Validate before printing
import { parseCsv, validateVariables } from '@burnmark-io/designer-core';
import { readFile } from 'node:fs/promises';
const csv = await parseCsv(await readFile('addresses.csv', 'utf-8'));
const [firstRow] = csv.rows;
const report = validateVariables(designer.document, firstRow ?? {});
if (!report.valid) {
console.error('CSV is missing columns:', report.missing);
process.exit(1);
}Render and print
The design has the recipient name in red and the address in black, so we pass TWO_COLOR_BLACK_RED as the capabilities — each result's planes map will contain both a 'black' and a 'red' plane that a Brother QL can print in a single pass.
import { renderBatch, TWO_COLOR_BLACK_RED } from '@burnmark-io/designer-core';
import { openPrinter } from 'burnmark-cli/dist/drivers.js'; // or your own driver factory
const printer = await openPrinter('usb://brother-ql');
await printer.connect();
for await (const result of renderBatch(designer, csv.rows, TWO_COLOR_BLACK_RED)) {
await printer.print(result.planes);
}
await printer.disconnect();renderBatch is an async generator. Each iteration renders one row and yields a BatchResult with a planes: Map<string, LabelBitmap> map. Omit the capabilities argument (or pass SINGLE_COLOR) for a one-plane output where every object prints as black. The previous iteration's bitmaps are eligible for garbage collection as soon as the loop advances, so memory stays flat even on very large CSVs.

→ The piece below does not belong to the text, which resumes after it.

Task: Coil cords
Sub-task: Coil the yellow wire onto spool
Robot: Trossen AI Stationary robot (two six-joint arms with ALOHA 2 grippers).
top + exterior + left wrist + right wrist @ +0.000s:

Or, the equivalent from the CLI:
burnmark validate --template christmas-card.label --csv addresses.csv
burnmark print --template christmas-card.label --csv addresses.csv --printer usb://brother-qlCSV parsing — parseCsv()
import { parseCsv, type CsvData } from '@burnmark-io/designer-core';parseCsv wraps Papaparse. Accepts a string, byte buffer, or Blob/File, and returns a CsvData shape:
interface CsvData {
headers: string[];
rows: Record<string, string>[];
rowCount: number;
}Notable behaviours:
- Header detection. Always assumes the first row is headers. Headers are trimmed (
" name "becomes"name"). - Empty rows skipped. Papaparse's
skipEmptyLines: 'greedy'— a row is considered empty if every column is empty or whitespace-only. - Quoted fields and escaped quotes are handled (CSV standard RFC 4180).
"Name, with comma"stays as one field;""Quote""inside a quoted field resolves to"Quote". - Mixed-type cells are coerced to strings. A numeric cell like
42becomes'42'. Placeholders only substitute strings, so this is the right default. - Quote errors throw. Missing delimiters and ragged rows are tolerated (Papaparse fills/trims); unbalanced quotes throw
CSV parse error: …because those usually indicate a corrupted file. - Delimiters are auto-detected. Papaparse inspects the first few rows. Semicolon-delimited (
;) exports from Excel-nl work out of the box; so do TSV files.
const text = 'id,qty\n1,2\n3,4\n';
const csv = await parseCsv(text);
// csv.headers → ['id', 'qty']
// csv.rows → [{ id: '1', qty: '2' }, { id: '3', qty: '4' }]renderBatch() and memory
import { renderBatch, TWO_COLOR_BLACK_RED } from '@burnmark-io/designer-core';
async function* progressify<T>(gen: AsyncGenerator<T>, label: string) {
let i = 0;
for await (const value of gen) {
i += 1;
if (i % 100 === 0) console.log(`${label}: ${i}`);
yield value;
}
}
for await (const result of progressify(
renderBatch(designer, csv.rows, TWO_COLOR_BLACK_RED),
'Printed',
)) {
const black = result.planes.get('black');
const red = result.planes.get('red');
// Send to the driver…
}Two pitfalls to avoid:
- Don't collect into an array.
Array.fromAsync(renderBatch(...))or a simplefor (const r of await Promise.all(...))forces every label's RGBA buffer + 1bpp bitmap to be kept alive simultaneously. On a 10,000-row batch that's several gigabytes. - Don't keep references after yielding. If you push every
BatchResultonto a "for progress tracking" array, same problem. Extractresult.index(or whatever you actually need) and let the result go out of scope.
See Rendering — Batch memory for more.